Jungle Beat: The Movie is an animated story for all the family featuring animals who wake up one morning and discover they can talk.  Written and directed by Brent Dawes, it’s a story about a homesick alien who crash-lands his spaceship near the African Jungle. His new animal friends need to get him back to his ship and teach him about friendship and having fun before his Space-Conqueror father can take over the planet.

The film, made in collaboration with Sunrise Productions, is the latest work in the franchise that Sunrise began in 2003 with the award-winning 5-minute short, Jungle Beat, which now spans almost eight seasons and a spin off series (Munki and Trunk) that boasts more than 3 million YouTube subscribers and over a billion channel views.

A true international effort, the 3D/CG animated movie was produced with a cast and crew from Indonesia, Mauritius and South Africa.  
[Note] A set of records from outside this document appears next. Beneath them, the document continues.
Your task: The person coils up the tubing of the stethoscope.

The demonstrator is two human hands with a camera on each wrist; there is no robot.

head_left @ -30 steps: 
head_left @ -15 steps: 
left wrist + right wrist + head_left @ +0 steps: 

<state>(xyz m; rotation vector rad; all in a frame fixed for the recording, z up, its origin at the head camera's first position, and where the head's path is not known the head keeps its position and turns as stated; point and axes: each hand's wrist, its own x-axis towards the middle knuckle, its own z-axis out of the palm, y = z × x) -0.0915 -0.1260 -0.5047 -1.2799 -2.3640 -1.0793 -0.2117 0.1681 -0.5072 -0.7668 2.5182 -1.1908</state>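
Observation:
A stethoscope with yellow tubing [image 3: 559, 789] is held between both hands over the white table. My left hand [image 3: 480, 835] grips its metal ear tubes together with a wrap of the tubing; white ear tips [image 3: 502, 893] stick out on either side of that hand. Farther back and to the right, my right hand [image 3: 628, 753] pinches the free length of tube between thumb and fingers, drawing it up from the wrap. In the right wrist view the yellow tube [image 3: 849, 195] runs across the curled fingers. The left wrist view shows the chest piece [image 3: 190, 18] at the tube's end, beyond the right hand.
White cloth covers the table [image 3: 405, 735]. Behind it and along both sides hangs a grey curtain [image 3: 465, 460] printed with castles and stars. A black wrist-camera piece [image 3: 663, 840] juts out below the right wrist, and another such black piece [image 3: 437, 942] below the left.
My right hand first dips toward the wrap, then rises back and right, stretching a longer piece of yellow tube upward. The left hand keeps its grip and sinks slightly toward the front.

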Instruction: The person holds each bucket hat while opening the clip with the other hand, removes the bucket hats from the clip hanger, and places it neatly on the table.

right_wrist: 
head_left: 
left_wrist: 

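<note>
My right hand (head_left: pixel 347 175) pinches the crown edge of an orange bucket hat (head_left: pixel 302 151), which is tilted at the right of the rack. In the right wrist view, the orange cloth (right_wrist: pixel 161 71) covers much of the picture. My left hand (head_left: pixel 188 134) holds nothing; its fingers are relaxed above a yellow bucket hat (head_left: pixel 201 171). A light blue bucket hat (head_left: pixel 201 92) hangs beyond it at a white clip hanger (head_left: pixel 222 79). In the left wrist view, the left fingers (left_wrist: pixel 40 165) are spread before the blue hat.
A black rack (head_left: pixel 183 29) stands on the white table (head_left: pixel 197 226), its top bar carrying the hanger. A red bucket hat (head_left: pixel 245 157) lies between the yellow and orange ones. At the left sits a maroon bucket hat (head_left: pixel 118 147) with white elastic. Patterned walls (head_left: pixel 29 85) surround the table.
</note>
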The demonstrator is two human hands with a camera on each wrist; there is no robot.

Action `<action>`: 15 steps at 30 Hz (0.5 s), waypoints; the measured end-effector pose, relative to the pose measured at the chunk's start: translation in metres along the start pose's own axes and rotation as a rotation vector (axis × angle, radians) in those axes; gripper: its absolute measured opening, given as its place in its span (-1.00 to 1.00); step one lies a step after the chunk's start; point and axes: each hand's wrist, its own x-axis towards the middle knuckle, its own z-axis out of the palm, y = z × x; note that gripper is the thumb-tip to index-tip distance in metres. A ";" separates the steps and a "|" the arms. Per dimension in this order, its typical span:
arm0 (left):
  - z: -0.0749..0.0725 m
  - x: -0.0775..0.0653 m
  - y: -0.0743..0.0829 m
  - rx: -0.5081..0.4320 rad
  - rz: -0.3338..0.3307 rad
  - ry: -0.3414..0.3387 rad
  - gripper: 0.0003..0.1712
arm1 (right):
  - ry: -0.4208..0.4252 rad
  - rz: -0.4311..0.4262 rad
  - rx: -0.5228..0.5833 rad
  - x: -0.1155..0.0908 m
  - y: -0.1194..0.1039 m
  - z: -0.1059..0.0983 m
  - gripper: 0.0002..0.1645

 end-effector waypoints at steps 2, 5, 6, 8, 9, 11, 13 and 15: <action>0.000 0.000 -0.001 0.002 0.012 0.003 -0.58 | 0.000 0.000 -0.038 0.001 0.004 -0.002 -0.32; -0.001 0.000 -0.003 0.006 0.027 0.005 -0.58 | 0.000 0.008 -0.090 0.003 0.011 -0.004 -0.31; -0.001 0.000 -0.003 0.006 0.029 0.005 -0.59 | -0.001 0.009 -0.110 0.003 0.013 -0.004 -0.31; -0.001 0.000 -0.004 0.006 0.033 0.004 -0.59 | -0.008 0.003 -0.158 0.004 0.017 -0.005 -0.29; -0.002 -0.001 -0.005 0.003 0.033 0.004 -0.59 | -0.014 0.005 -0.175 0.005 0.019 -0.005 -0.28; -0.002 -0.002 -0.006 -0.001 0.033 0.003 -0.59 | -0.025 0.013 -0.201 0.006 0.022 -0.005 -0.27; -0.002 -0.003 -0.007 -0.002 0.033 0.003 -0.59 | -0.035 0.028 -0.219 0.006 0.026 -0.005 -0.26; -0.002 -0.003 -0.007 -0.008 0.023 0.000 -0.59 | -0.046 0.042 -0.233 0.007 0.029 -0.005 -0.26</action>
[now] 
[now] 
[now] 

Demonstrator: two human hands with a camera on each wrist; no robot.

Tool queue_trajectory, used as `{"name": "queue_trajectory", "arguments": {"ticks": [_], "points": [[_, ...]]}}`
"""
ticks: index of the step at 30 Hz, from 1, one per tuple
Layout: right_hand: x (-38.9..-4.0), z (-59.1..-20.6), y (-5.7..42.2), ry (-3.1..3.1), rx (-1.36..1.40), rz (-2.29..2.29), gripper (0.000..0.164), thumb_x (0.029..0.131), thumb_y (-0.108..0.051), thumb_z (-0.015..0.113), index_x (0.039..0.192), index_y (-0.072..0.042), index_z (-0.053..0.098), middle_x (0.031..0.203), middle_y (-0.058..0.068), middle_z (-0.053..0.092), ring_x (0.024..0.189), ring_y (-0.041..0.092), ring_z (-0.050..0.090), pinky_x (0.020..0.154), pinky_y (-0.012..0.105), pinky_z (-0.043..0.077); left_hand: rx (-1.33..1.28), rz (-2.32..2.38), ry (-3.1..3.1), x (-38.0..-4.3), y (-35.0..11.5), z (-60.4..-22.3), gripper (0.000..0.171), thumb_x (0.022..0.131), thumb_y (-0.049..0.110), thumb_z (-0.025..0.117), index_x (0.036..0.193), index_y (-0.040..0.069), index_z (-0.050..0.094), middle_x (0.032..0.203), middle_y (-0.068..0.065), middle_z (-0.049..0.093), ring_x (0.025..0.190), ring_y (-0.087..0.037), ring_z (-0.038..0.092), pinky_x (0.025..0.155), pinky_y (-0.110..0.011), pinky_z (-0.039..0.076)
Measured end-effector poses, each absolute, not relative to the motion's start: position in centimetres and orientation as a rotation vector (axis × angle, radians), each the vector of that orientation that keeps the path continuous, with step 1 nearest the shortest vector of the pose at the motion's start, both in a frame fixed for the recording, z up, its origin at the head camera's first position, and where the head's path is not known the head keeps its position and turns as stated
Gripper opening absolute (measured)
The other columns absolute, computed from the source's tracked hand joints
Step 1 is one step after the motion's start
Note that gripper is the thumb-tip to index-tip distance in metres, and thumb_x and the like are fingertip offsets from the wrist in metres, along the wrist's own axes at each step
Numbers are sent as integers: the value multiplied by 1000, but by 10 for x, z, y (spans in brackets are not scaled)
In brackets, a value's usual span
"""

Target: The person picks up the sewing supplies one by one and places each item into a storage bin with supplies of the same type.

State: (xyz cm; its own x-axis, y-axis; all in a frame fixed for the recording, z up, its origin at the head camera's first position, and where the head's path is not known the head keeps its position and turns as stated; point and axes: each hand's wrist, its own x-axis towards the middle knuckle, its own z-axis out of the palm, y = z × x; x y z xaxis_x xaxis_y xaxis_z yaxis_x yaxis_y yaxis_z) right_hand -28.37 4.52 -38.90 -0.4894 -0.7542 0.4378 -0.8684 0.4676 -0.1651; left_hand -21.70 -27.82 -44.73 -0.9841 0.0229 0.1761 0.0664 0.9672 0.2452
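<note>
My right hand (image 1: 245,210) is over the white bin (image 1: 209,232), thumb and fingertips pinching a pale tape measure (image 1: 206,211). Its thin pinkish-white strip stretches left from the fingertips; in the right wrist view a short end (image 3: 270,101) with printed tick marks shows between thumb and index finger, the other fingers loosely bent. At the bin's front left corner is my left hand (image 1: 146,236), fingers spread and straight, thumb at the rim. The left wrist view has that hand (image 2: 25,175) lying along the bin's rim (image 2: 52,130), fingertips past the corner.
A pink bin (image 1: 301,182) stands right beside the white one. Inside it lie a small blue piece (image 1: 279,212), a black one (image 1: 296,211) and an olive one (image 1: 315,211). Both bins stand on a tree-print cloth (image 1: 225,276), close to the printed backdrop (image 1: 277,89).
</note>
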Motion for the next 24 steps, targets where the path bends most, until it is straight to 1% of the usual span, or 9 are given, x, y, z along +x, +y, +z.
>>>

The Global Search for Education is pleased to welcome the director and writer of the film, Brent Dawes.

“Bringing them together allowed us to explore more friendship based stories and that really is where the heart of Jungle Beat lies, in the friendships.” – Brent Dawes

For those who are unfamiliar with Jungle Beat, can you tell us what you love most about this story?  What do you hope the audiences will continue to take away from it?

I love that it has such an innocent and good-natured heart. I hope that the audience takes away a sense of optimism, that by being kind and believing the best in each other we can live in a more connected world that is human connection, not digital.

The first Jungle Beat short was created in 2003 as a visual effects test and has now progressed into a decades-long franchise? Why do you think characters like Munki, Trunk, Tallbert, Ribbert, Rocky, Humph, and Fneep capture our imaginations? 

I think the original series struck a chord because it hearkened back to Looney Tunes style cartoons, where there was no dialogue and just a simple, short, stand-alone story. It was really when we brought a number of the characters into one show that we developed their characters and relationships with one another more. It was really fun doing that, as up until that point it was always one character and their interactions with nature. Bringing them together allowed us to explore more friendship based stories, and that really is where the heart of Jungle Beat lies, in the friendships. I think they capture our imaginations because although they are animals, they have very similar core desires to us – the need for belonging and connection, and I think that’s something everyone can relate to. Favorite character? No way! That’s like asking me to choose which one of my kids is my favorite; it can’t be done.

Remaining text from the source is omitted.